# [Problem statement]
Every line below is to be given again precisely; images are to be left out.

------ Data excerpt ------

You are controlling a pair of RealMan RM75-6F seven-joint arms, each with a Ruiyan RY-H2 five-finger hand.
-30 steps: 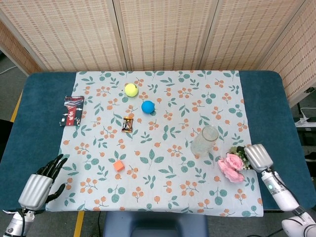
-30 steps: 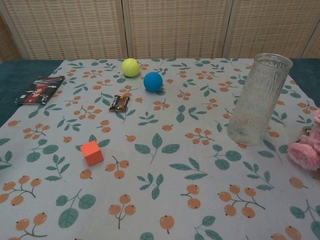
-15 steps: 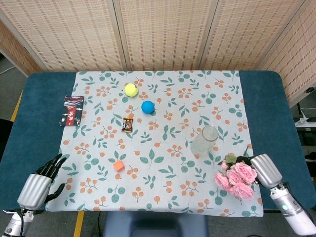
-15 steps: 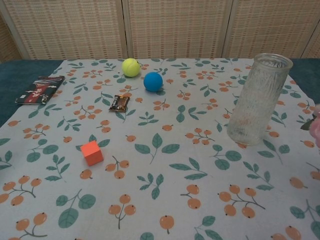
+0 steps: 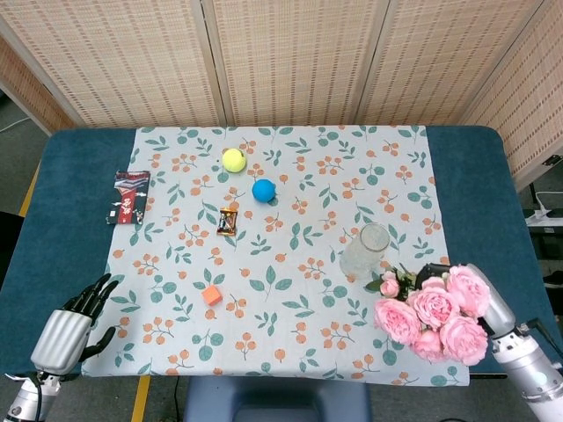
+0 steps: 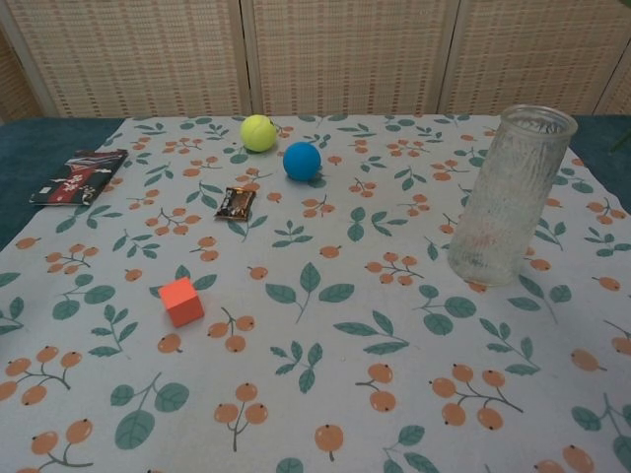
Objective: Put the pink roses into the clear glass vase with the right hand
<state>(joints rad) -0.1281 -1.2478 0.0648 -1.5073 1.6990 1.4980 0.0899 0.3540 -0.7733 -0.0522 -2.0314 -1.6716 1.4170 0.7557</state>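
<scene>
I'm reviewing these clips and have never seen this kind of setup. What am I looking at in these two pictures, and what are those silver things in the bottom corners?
The silver things are a two-armed robot's mechanical hands. One picture looks down from its head, the other looks forward from its chest, low over the table.

The right hand, mostly hidden behind the blooms, holds a bunch of pink roses lifted toward the head camera. The chest view shows neither the hand nor the roses. The left hand holds nothing, fingers spread, at the near left edge.

On the floral tablecloth stand a clear glass vase, upright and empty, a yellow ball, a blue ball, a small wrapped snack and an orange cube. A dark packet lies at the cloth's left edge.
</scene>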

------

# [Task result]
You are controlling a pair of RealMan RM75-6F seven-joint arms, each with a Ruiyan RY-H2 five-finger hand.
-30 steps: 
-30 steps: 
-15 steps: 
-15 steps: 
+0 steps: 
+0 steps: 
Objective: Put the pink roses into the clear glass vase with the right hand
<state>(joints rad) -0.1281 -1.2478 0.0648 -1.5073 1.6990 1.4980 0.0899 0.3540 -0.7733 -0.0522 -2.0314 -1.6716 1.4170 0.7557</state>
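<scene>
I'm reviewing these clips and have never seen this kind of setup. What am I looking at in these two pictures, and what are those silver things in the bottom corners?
The silver things are a two-armed robot's mechanical hands. One picture looks down from its head, the other looks forward from its chest, low over the table.

The right hand, mostly hidden behind the blooms, holds a bunch of pink roses lifted toward the head camera. The chest view shows neither the hand nor the roses. The left hand holds nothing, fingers spread, at the near left edge.

On the floral tablecloth stand a clear glass vase, upright and empty, a yellow ball, a blue ball, a small wrapped snack and an orange cube. A dark packet lies at the cloth's left edge.
</scene>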

Nothing else belongs in this answer.